In order for Jenkins and/or the Artifactory Helpers to trust Artifactory's SSL certificate, you may need to add the CA Certificate(s) of your Jenkins or DBB client server to the Java keystore. An error that may alert you to this is
unable to find valid certification path to requested target
.
-
Identify the location of Java on your Jenkins or DBB client server using the
echo
command.<USERID> ~ > echo $JAVA_HOME
-
You can confirm this is the Java path Jenkins is using with the following steps.
- In Jenkins, go to the Nodes page
- Select the node you are using
- Go to the Configure tab for that node
- Open Advanced settings
- Notice the JavaPath field
- Open a terminal and navigate to the Java bin directory you identified above.
<USERID> ~ > cd $JAVA_HOME/bin
- Use
keytool
to import your CA Certificate.-
keytool -import -file "certificate_location" -keystore
"/path/to/install_location/bin_directory/jre/7.0/lib/security/cacerts"
-storepass "changeit"
- certificate_location = location of your downloaded CA Certificate
- install_location = location of your Jenkins or DBB client
- bin_directory = the Java path identified above
-
- Respond yes when asked to trust the certificate.
- Ensure that you have a copy of the CA certificate and that it is in PEM format.
⚠️ Note that if there is already a CA certificate bundle being using by curl, you may want to just append your CA certificate to the existing CA certificate bundle instead of setting up your own custom CA certificate configuration for your Artifactory's CA certificate using these instructions.
$ ls
ca.pem
- Create a file called
.curlrc
in your home directory if it does not exist already.
$ touch .curlrc
- Open
.curlrc
in thevim
editor.
$ vim .curlrc
- Press the [i] key for Insert/Edit mode.
- Add the following configuration to
.curlrc
:
capath=<absolute path to the folder that contains your ca certificate>
cacert=<absolute path to your ca certificate>
- Press [Esc] [:] [w] [q] to save the file and exit the
vim
editor. - If you are running
curl
on z/OS, ensure that your CA certificate and.curlrc
file is explicitly tagged. If not, curl may not know to interpret the bytes in these files, and CA certificate validation may fail as a result.
> ls -Tal
...
m IBM-1047 T=off ... file-that-curl-needs-to-read
...
> chtag -t file-that-curl-needs-to-read
> ls -Tal
...
t IBM-1047 T=on ... file-that-curl-needs-to-read
...
- Run curl against your internal Artifactory server WITHOUT the
-k
option to verify that CA certificate validation is working.
$ curl my-internal-artifactory.com
<!--
~ Artifactory is a binaries repository manager.

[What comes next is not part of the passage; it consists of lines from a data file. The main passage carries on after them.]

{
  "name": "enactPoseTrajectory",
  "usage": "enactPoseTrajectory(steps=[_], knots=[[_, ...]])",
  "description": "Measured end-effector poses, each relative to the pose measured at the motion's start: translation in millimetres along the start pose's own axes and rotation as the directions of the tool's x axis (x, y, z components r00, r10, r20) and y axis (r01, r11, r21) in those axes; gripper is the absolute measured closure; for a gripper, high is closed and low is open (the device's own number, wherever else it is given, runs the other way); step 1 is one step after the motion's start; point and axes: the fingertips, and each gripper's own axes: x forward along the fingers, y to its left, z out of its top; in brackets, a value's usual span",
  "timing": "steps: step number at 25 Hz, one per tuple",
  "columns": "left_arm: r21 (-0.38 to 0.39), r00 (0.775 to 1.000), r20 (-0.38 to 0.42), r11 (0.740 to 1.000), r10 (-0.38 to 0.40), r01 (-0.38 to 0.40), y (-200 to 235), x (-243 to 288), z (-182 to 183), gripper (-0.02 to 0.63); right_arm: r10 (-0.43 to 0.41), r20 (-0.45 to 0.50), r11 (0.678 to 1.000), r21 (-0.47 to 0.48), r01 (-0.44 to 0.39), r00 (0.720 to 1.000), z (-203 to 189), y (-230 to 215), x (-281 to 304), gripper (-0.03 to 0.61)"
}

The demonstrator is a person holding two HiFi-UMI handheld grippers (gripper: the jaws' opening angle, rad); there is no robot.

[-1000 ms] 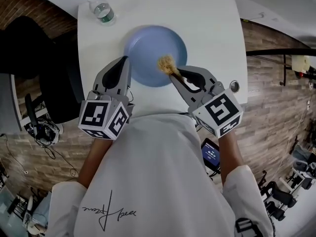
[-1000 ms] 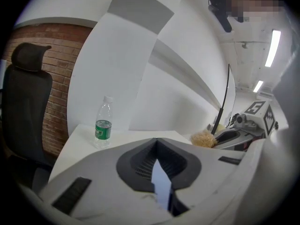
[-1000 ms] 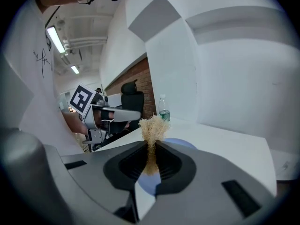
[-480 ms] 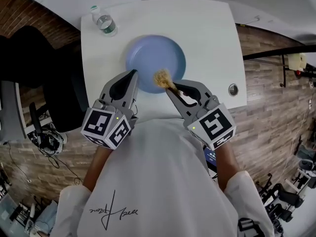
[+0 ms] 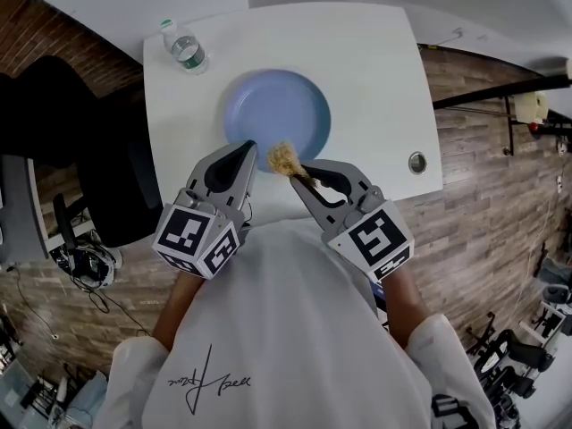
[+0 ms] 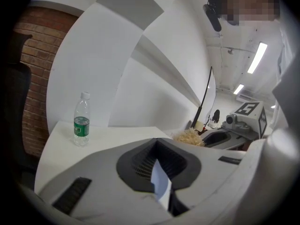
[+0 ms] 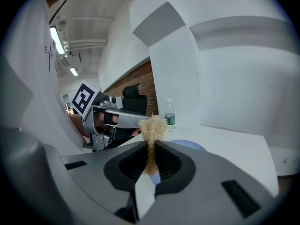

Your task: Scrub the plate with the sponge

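The round blue plate (image 5: 277,105) lies on the white table (image 5: 375,79). My right gripper (image 5: 296,172) is shut on a tan, fibrous sponge (image 5: 284,158), which sticks out past the fingertips at the plate's near rim. In the right gripper view the sponge (image 7: 152,127) is pinched between the jaws, with the plate (image 7: 191,146) just beyond. My left gripper (image 5: 249,147) is shut and empty, its tip at the plate's near-left rim, close beside the sponge. In the left gripper view its jaws stand closed together, with the sponge (image 6: 189,137) off to the right.
A clear water bottle (image 5: 184,46) with a green label stands at the table's far left corner. A small metal grommet (image 5: 416,162) sits near the table's right edge. A black chair (image 5: 85,141) stands left of the table.
Both grippers have drawn back toward me. The sponge has moved from over the plate's right part to its near rim, and the left gripper's tip from the left rim to the near-left rim.
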Motion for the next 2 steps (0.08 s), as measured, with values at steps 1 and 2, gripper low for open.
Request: enactPoseTrajectory(steps=[1, 2], knots=[[-0.002, 1.0, -0.002, 1.0, 0.003, -0.003, 0.9, -0.3, -0.3, 0.623, 0.0, 0.0, 1.0, 0.003, 0.0, 1.0, 0.0, -0.4, 0.0, 0.54], [-0.004, 1.0, -0.003, 1.0, 0.006, -0.006, 1.9, -0.6, -0.7, 0.623, 0.0, 0.0, 1.0, 0.005, 0.0, 1.0, 0.0, -0.8, 0.1, 0.54]])
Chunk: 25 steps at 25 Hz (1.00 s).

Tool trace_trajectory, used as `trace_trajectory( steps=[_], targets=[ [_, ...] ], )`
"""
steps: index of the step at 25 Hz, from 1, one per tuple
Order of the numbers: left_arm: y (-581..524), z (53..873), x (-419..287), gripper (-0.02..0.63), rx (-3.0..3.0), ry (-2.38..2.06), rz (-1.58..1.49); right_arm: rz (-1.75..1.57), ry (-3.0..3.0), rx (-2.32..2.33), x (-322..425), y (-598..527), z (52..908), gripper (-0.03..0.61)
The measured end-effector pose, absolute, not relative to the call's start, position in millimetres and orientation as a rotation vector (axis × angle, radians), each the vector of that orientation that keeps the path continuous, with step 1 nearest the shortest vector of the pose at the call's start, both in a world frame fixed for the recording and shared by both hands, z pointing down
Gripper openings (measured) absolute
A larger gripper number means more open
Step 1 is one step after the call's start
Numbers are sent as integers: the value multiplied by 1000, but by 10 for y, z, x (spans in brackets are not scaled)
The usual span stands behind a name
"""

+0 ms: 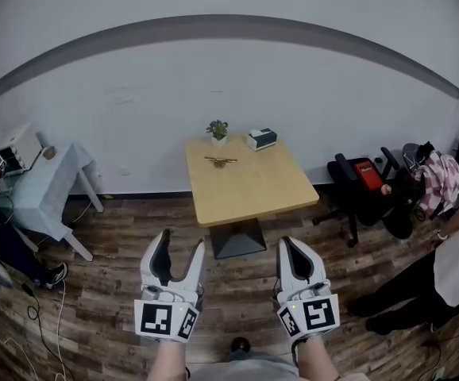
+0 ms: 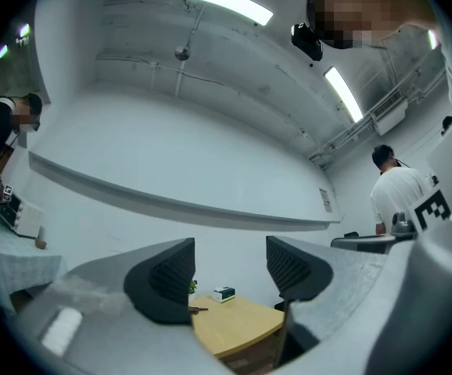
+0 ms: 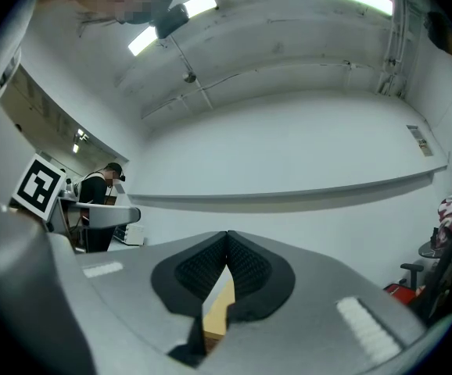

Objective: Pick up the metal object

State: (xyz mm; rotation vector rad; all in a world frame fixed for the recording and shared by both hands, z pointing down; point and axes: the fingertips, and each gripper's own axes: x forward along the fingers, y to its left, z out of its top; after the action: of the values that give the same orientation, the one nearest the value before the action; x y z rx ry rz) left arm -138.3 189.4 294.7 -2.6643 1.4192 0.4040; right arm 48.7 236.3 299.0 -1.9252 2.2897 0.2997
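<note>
Found metal object [image 1: 220, 161] lying on bench [image 1: 253, 193] near far edge, just in front of potted plant [image 1: 217, 129]; small box [image 1: 261, 139] at far right corner. Held left tongs [image 1: 180, 243] spread, nothing between. Held right tongs [image 1: 287, 243] pressed together, empty. Noted both well short of bench's near edge, over wooden floor [image 1: 118, 292].

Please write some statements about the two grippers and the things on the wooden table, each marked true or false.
1. The left gripper is open and empty. True.
2. The right gripper holds the metal object. False: it is shut on nothing; the metal object lies on the wooden table.
3. The potted plant stands on the floor. False: it stands at the table's far edge.
4. The small box sits to the right of the plant. True.
</note>
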Motion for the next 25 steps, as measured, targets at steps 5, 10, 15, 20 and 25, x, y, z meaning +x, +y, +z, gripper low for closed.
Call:
trace_trajectory(
  steps=[5, 10, 15, 20, 25],
  targets=[
    [1657, 2956, -1128, 287, -2661, 1439, 407, 292, 2298, -1926, 756, 2118, 3021, 2],
    [1555, 3012, -950, 287, -2657, 1458, 402, 274, 2310, -1922, 947, 1978, 3111, 2],
    [1425, 3046, -825, 287, -2665, 1468, 367, 235, 2311, -1917, 1071, 1839, 3156, 2],
    [1206, 3082, -750, 287, -2675, 1461, 358, 212, 2302, -1947, 1152, 1649, 3229, 2],
    [904, 3081, -675, 287, -2689, 1443, 362, 212, 2282, -1983, 1237, 1393, 3244, 2]
  ],
)
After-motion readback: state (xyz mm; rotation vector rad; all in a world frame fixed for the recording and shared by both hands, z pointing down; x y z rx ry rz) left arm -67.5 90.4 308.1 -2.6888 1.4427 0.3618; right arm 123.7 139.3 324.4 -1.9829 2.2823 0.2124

~ Copyright (C) 2018 JFrog Ltd.
~
~ Artifactory is free software: you can redistribute it and/or modify
~ it under the terms of the GNU Affero General Public License as published by
~ the Free Software Foundation, either version 3 of the License, or
~ (at your option) any later version.
~
~ Artifactory is distributed in the hope that it will be useful,
~ but WITHOUT ANY WARRANTY; without even the implied warranty of
~ MERCHANTABILITY or FITNESS FOR A PARTICULAR PURPOSE. See the
~ GNU Affero General Public License for more details.
~
~ You should have received a copy of the GNU Affero General Public License
~ along with Artifactory. If not, see <http://www.gnu.org/licenses/>.
-->
<html>
<head>
<meta http-equiv="refresh" content="0;URL=/artifactory">
</head>
<body>
</body>
</html>
See the Curl SSL Certificate Verification documentation for more details.